Lehman, the pastor of Saint Bede Catholic Church and rector of the National Shrine of Our Lady of Walsingham, died unexpectedly Dec. 13 at the age of 68. He was on his way home from vacation when he became ill and went to an Atlanta hospital, where he was treated for COVID-19 and pneumonia, according to staff at one of his previous churches.

Born in Newport News and raised in Hampton, Lehman always knew he wanted to be a priest, as he told The Catholic Virginian in 2020.

According to Lehman, he met a number of priests as a kid due to his mother’s work in the parish and the time his father spent helping at the early morning Mass at the Veterans Administration Center.

“I got to know them as real people, and I said, ‘This is something I want to do,’” he told The Catholic Virginian. “It was nothing earth-shattering, no palm on the ground moment. I just knew this was where I was going to be.”

Lehman attended seminary school in Indiana, graduating in 1976 with a degree in biology, before continuing his education at the North American College in Rome, Italy. In 1980, he was ordained into the priesthood of the Catholic Diocese of Richmond, where he served for 42 years.

Before coming to Saint Bede in James City County, Father Joe, as Lehman was widely known, served a number of other parishes around Virginia, including Holy Cross Catholic Church in Lynchburg; Holy Name of Mary in Bedford; Resurrection in Moneta; Christ the King in Norfolk; Our Lady of Nazareth in Roanoke; St. Francis of Assisi in Rocky Mount; and Our Lady of Perpetual Help in Salem.

When he arrived in Williamsburg in 2019, Lehman entered a parish that had just seen three other priests and pastors move on to different assignments as part of a typical rotation.

“It just so happens we lost all three of them at the same time,” said Sam Samorian, the director of development at Saint Bede. “The parish was wondering, ‘Oh, what’s going to happen, what are we going to get?’ When Father Joe came, instantly they took a loving and liking to him, and he reciprocated. He opened his heart.”

According to Samorian, Lehman did a “wonderful” job as pastor, not just in the parish but in the wider Williamsburg community, working collaboratively with churches of other denominations and helping out wherever he could.

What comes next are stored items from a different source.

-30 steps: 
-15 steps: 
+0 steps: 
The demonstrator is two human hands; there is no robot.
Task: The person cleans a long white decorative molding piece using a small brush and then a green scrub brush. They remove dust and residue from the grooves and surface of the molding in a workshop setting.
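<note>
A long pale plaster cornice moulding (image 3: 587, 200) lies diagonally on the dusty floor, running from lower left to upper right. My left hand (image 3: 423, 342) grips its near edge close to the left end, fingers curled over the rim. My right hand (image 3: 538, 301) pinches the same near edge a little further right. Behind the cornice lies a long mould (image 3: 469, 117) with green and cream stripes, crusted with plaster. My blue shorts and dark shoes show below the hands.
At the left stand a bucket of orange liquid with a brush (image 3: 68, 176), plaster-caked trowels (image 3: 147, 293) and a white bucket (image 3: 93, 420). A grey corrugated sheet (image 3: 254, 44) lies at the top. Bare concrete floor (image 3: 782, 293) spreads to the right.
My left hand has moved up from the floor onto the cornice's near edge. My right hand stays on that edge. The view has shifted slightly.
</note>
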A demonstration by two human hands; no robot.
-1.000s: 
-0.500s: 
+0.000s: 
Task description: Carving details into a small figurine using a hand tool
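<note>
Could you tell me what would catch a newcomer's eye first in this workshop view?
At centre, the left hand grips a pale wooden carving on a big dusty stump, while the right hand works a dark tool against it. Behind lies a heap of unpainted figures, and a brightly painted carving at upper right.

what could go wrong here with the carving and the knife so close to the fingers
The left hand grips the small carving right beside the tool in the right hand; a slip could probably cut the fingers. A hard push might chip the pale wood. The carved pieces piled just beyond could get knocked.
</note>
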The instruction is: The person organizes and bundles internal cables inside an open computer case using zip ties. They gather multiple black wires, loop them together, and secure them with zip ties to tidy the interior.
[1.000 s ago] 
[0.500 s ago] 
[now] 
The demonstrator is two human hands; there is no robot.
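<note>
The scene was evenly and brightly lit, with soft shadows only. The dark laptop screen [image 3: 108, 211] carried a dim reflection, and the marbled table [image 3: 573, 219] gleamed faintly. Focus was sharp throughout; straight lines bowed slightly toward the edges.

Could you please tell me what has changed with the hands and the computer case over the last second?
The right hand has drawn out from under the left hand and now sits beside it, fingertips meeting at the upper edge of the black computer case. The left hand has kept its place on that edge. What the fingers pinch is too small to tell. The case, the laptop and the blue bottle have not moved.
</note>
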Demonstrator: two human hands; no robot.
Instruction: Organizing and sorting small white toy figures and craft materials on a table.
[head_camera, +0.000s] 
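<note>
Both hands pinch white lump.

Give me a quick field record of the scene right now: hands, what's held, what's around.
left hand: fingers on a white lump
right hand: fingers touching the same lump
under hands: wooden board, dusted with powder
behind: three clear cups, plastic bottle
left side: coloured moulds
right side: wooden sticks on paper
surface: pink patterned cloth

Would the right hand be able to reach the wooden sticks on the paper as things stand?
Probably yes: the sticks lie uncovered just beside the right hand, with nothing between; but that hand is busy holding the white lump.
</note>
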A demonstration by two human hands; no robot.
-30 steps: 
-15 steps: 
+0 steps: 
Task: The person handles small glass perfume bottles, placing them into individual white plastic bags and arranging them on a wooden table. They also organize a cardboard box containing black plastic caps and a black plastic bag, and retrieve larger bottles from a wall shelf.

“It was always his calling to serve others, to follow God’s call to serve others and bring that message to all,” Samorian said. “He loved our Haiti ministry and any of the things we did to help the poor, the downtrodden, the poor in spirit, too. Anything we could do to lift up other people, I think that’s what really motivated him every day.”

Calling Lehman a “true priest and pastor,” Samorian said that it was his genuine personality and his “wonderful but kind” sense of humor that helped endear him to everybody that he came across. Lehman’s obituary noted his “playful antics, boisterous outbursts and vibrant personality.”

“He was well loved by his family, friends and the people of God that he served and will be forever missed,” the obituary reads. Following a funeral Mass at Saint Bede on Monday, Lehman was buried Tuesday at Resurrection Catholic Church’s cemetery in Moneta, where he twice served as priest.

For Lehman, the key to being a happy priest was “to always find the beauty in the moment and not try to rearrange the scene because it’s God’s scene and not my own,” he said.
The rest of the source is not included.